Assisti ao espetáculo Le dieu du carnage (Deus da Carnificina) há uns três anos, no Teatro Antoine, em Paris, com elenco formado por Isabelle Huppert, Andre Marcon, Valerie Bonneeton e Eric Elmosnino. Fiquei impressionada, apesar de ter perdido muito coisa dessa luta verbal do texto em francês. Mas tanto lá como cá, o público apalude quando Annete joga o celular do marido dentro do jarro de flores com água. Ninguém aguentava mais o telefone dele tocando de dois em dois minutos. Isso deve ter ocorrido em outros lugares em que a peça de Yasmina Reza foi montada.
A encenação brasileira de Deus da carnificina, com Júlia Lemmertz, Paulo Betti, Deborah Evelyn e Orã Figueiredo, que foi exibida ontem e tem mais uma sessão hoje é imperdível, no Teatro da da UFPE.
O enredo é parte aparentemente de um caso banal. A briga de dois colegas de escola. O filho de Annette e Alan Reis (Julia Lemmertz e Paulo Betti) bateu com um pedaço de pau no filho de Verônica e Michel Hortiz (vividos por Déborah Evelyn e Orã Figueiredo) e quebrou dois dentes do garoto. Por isso, esses dois casais que não se conhecem vão ter um encontro em princípio amistoso. Mas o embate vai minando a civilidade e deixa desabrochar o lado infantil e a brutalidade do quarteto.
Os diálogos brilhantes da autora vão desvelando as camadas das máscaras e o veniz social vai se deteriorando até chegar ao ponto da selvageria entre os dois casais. Mas ao cairem as máscaras, maridos e mulheres também brigam entre si e expõem o lado mais podre de seus parceiros.
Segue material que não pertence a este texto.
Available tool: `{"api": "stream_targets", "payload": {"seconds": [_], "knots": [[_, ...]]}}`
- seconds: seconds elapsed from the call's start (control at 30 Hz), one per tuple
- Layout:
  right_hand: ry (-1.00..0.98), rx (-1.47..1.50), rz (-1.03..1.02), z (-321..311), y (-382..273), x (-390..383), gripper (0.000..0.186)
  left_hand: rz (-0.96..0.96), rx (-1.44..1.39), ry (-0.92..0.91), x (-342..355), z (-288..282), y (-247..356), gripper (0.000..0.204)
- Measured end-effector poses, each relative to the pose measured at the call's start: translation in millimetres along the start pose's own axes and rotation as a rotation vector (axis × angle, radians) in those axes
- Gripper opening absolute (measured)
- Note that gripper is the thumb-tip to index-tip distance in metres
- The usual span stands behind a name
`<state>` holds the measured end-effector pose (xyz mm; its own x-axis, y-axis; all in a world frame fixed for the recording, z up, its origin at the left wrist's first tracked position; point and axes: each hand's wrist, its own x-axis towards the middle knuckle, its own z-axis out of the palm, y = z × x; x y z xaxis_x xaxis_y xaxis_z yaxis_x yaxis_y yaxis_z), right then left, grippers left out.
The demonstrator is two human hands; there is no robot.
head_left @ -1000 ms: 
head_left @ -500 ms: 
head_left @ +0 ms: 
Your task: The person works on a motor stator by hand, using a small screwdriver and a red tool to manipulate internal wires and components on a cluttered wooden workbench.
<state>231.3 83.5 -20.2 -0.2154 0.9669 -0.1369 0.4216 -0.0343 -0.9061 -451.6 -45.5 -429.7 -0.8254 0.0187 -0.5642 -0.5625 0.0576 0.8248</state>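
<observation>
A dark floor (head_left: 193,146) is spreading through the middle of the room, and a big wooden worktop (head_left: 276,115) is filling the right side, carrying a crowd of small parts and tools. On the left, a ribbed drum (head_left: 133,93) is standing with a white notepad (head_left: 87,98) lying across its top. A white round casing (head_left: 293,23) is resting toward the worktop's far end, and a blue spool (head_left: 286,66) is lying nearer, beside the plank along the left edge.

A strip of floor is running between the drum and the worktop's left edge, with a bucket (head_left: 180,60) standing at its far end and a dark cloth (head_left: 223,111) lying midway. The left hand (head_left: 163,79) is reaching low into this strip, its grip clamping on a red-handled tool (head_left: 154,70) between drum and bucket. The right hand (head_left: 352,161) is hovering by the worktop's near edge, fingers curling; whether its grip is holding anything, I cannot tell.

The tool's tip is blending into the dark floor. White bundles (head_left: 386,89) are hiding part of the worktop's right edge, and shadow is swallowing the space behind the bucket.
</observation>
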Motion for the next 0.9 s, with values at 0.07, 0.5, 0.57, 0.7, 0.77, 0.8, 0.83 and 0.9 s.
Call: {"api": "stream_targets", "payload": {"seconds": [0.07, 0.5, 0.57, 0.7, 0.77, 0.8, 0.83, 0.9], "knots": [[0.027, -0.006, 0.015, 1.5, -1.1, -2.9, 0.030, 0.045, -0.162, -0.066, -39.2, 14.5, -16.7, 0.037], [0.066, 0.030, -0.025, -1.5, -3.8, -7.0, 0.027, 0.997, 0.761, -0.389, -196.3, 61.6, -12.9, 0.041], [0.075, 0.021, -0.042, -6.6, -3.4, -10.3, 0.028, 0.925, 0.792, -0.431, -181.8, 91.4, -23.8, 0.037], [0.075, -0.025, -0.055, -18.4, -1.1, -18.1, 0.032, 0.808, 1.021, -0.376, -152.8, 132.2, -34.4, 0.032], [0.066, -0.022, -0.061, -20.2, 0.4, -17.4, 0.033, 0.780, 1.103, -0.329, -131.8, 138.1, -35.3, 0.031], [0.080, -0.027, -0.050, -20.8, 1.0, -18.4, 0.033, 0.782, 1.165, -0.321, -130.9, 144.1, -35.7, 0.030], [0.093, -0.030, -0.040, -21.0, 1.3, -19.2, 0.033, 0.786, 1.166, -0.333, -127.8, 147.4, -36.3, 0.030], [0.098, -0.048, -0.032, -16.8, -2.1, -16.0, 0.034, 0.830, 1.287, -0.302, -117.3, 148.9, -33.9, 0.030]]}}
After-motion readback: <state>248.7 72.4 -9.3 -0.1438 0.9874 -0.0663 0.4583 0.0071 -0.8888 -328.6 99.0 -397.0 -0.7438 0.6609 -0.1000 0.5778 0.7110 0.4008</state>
O embate causa desconforto, incomoda pela sua virulência, mas também por reconhecermos naquele ringue um pouco de nós mesmo, tão pouco humanos nessa faceta animalesca. A peça enfoca o limite da intolerância no mundo contemporâneo.
A civilidade vai pras cucuias. E o público ri muitas vezes dessas situações aparentemente absurdas. O texto tem sarcasmo, ironia e um humor cruel.
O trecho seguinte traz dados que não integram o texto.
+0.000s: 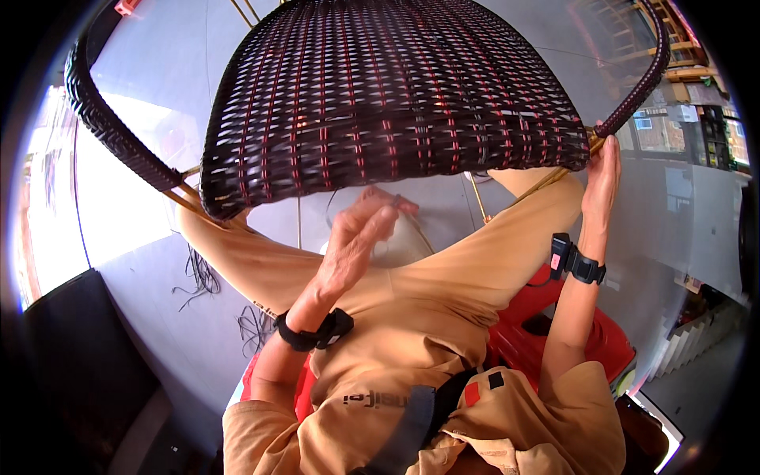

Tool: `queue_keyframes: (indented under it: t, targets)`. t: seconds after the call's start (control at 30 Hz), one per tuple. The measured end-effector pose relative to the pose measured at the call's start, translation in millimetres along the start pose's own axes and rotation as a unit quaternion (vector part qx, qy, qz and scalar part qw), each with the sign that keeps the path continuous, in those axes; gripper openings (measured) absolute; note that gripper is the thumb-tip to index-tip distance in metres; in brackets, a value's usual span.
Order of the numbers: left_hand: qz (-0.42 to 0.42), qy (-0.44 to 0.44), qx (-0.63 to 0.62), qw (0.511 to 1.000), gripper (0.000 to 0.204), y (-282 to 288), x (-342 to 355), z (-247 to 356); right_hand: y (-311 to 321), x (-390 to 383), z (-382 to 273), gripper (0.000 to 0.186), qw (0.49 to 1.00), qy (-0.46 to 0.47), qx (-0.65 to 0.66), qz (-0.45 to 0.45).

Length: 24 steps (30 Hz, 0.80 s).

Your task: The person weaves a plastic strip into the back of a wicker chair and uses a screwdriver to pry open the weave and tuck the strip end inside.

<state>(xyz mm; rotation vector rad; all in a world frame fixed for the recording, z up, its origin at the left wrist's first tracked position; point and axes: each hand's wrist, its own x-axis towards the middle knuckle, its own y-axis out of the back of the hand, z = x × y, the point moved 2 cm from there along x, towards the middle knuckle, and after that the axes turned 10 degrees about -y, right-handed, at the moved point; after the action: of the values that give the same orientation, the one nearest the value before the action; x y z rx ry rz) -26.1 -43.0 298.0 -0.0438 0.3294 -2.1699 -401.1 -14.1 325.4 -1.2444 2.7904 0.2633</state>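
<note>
A dark brown wicker chair [396, 95] with reddish strands is tilted in front of me, its woven panel over my knees. My right hand [603, 178] grips the chair's side where the woven armrest [643, 91] meets the gold-coloured metal frame [546, 180]; part of its grip is hidden. Below the panel's near edge, between my thighs, my left hand [360, 237] is raised with its fingers curled closed. Motion blurs its fingertips, and what they hold cannot be made out. The other armrest [119, 127] curves up at the left.
Dark loose strands [198, 277] lie on the grey floor [158, 317] to my left. A red plastic seat [602, 340] is beneath me. At the left stands a black panel-like object [87, 364]. Wooden furniture [673, 47] and shelves [716, 127] stand far right.
</note>
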Motion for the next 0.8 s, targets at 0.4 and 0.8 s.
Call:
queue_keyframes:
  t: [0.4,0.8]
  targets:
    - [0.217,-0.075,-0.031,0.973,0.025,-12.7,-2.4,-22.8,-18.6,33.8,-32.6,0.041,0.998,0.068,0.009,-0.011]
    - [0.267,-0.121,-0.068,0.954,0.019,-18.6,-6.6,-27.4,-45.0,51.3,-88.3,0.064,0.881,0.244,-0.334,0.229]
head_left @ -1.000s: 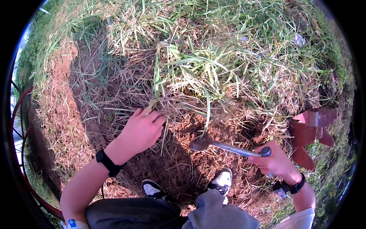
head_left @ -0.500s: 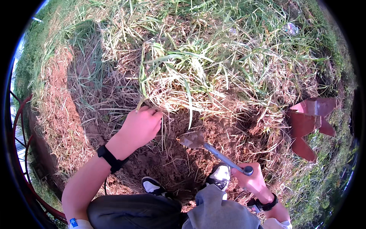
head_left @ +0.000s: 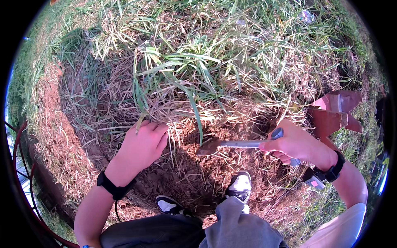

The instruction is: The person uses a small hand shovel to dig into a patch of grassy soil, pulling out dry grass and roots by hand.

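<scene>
Among the grass at the edge of the dug soil, my left hand (head_left: 145, 142) is closed round the base of a grass tuft (head_left: 139, 97); its fingertips are partly hidden by stalks. My right hand (head_left: 293, 142) grips the grey crosswise handle of a small shovel (head_left: 242, 144). The shovel lies nearly level, its soil-covered blade (head_left: 208, 147) pointing left and touching the loose brown soil (head_left: 192, 138) below the grass. A gap of bare earth and dry stalks separates the blade from my left hand.
My shoes (head_left: 240, 187) stand on the soil just below the shovel. To the right sits a reddish-brown angular object with flaps (head_left: 326, 120), close to my right hand. A red curved metal frame (head_left: 18, 153) is at the far left. A shiny pale scrap (head_left: 307, 17) lies in the far grass.
My right hand has moved up and to the right, swinging the shovel from a slant to nearly level. My left hand stays at the grass, slightly lower left in view.
</scene>
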A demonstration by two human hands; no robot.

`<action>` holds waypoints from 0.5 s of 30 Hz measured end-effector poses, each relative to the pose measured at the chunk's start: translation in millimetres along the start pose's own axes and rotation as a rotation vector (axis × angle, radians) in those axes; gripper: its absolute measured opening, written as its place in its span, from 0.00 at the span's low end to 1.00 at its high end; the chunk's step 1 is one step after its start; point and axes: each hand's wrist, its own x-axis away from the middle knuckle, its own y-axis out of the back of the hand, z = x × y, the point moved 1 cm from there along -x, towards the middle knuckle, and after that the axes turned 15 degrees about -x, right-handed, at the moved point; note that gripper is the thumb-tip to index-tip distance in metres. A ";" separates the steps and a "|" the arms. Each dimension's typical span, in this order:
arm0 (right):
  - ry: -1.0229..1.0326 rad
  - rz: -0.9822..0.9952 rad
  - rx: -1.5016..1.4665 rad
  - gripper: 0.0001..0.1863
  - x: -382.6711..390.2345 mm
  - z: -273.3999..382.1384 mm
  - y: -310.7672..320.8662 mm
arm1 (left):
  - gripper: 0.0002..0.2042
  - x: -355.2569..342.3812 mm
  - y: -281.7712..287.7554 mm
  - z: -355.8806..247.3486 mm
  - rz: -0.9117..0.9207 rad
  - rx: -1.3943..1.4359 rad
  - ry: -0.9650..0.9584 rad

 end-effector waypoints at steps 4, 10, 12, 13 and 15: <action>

Alan Reis (Paulo Betti) é um advogado que, de dois em dois minutos, atende uma ligação para tratar de negócios. Entre os seus clientes tem uma empresa farmacêutica que é acusada de lançar um remédio sem testar todos os seus efeitos colaterias, deixando claro que para garantir seus altos honorários ele é capaz de se posicionar contrário à saúde pública, para defender essa indústria. Annette (Julia Lemmertz) tenta ser a mediadora do embate, mas está engasgada com muita coisa, que termina vomitando, literalmente, em cena.
Michel Hortiz (Orã Figueiredo) é um vendedor de quinquilharias, como panelas e descargas de privada. Dos quatro é o que tem menos ambições intelectuais. Sua mulher Verônica (Déborah Evelyn) é uma escritora, amante dos livros de arte e pesquisadora de um massacre ocorrido na África e se preocupa com causas sociais.
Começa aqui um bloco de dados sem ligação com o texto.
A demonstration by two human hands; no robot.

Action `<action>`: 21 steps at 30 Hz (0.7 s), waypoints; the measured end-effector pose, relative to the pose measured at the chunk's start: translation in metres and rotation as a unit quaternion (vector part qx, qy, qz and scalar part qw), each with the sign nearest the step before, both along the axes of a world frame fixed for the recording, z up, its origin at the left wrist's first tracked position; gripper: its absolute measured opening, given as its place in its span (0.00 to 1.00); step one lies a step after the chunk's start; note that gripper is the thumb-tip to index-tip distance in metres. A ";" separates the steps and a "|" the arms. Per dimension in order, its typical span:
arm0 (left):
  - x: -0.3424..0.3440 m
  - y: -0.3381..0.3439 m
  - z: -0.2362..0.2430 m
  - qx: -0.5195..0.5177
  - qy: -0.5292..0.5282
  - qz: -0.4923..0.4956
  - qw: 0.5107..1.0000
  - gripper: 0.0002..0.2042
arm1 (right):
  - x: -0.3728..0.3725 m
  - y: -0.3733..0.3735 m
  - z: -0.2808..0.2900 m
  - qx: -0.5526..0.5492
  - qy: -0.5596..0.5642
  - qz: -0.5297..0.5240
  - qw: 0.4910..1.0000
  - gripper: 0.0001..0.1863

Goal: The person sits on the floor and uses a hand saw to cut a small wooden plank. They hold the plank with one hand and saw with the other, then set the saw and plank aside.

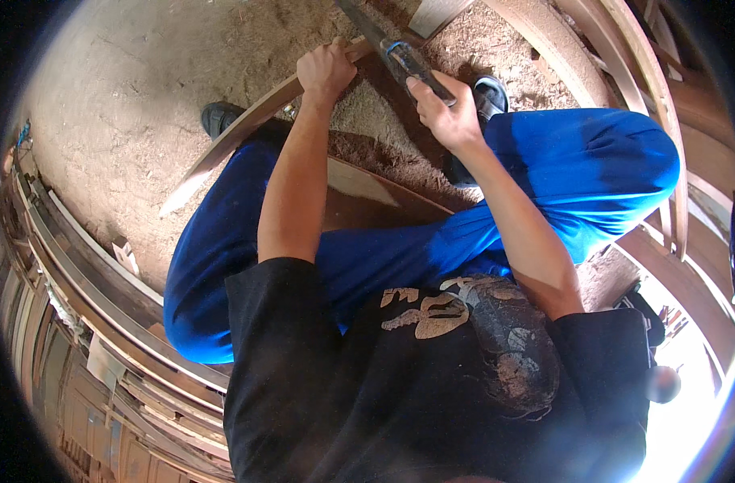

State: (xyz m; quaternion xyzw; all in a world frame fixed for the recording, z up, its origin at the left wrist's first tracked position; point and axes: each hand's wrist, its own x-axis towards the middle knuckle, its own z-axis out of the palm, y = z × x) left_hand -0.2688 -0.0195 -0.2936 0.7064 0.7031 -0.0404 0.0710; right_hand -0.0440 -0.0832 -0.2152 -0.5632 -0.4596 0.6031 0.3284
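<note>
My left hand is closed around a long, thin wooden plank, which slants from the lower left toward the upper middle. My right hand grips the dark handle of a long tool with a blue band. The tool's long dark part runs up out of view, across the plank just right of my left hand; whether it touches the wood is hard to tell. A wooden board lies between my legs.
My blue-trousered legs are bent, with shoes on the dirt floor. Curved wooden pieces lie at the upper right and along the right side. Stacks of long timber strips line the left.
</note>
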 end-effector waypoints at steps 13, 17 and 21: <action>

Cada casal esconde suas frustrações no casamento e percebemos que há diferenças éticas e estéticas entre eles.
A principal peça do cenário de Flávio Graff é uma mesa feita com 160 mil peças de encaixe, tipo Lego. Além dela, algumas cadeiras, vasos com lírios, e muitos livros sobre a mesa, perto do telefone. A luz de Renato Machado é bem linear durante o espetáculo e utilizou pequenas lâmpadas dicróicas penduradas.
A direção criativa de Emílio de Mello salienta os defeitos de cada uma dessas pessoas e mantém a tensão sempre em alta, o que gera faíscas emocionais. E explora com mão de mestre as mudanças de clima e as facetas que se revelam da personalidade de cada figura. É primorosa a direção.
O elenco afinado extrai as características risíveis dos seus personagens. Atuações maravilhosas. Sutilezas entre silêncios de Júlia Lemmertz, a barbárie revelada no cotidiano por uma diferença de conceitos, defendido por Déborah Evelyn. As duas atrizes estão espetaculares.
Nossa querida Tatiana Meira disse que o final poderia ser menos pessimista. Mas o mundo é cruel, Taty.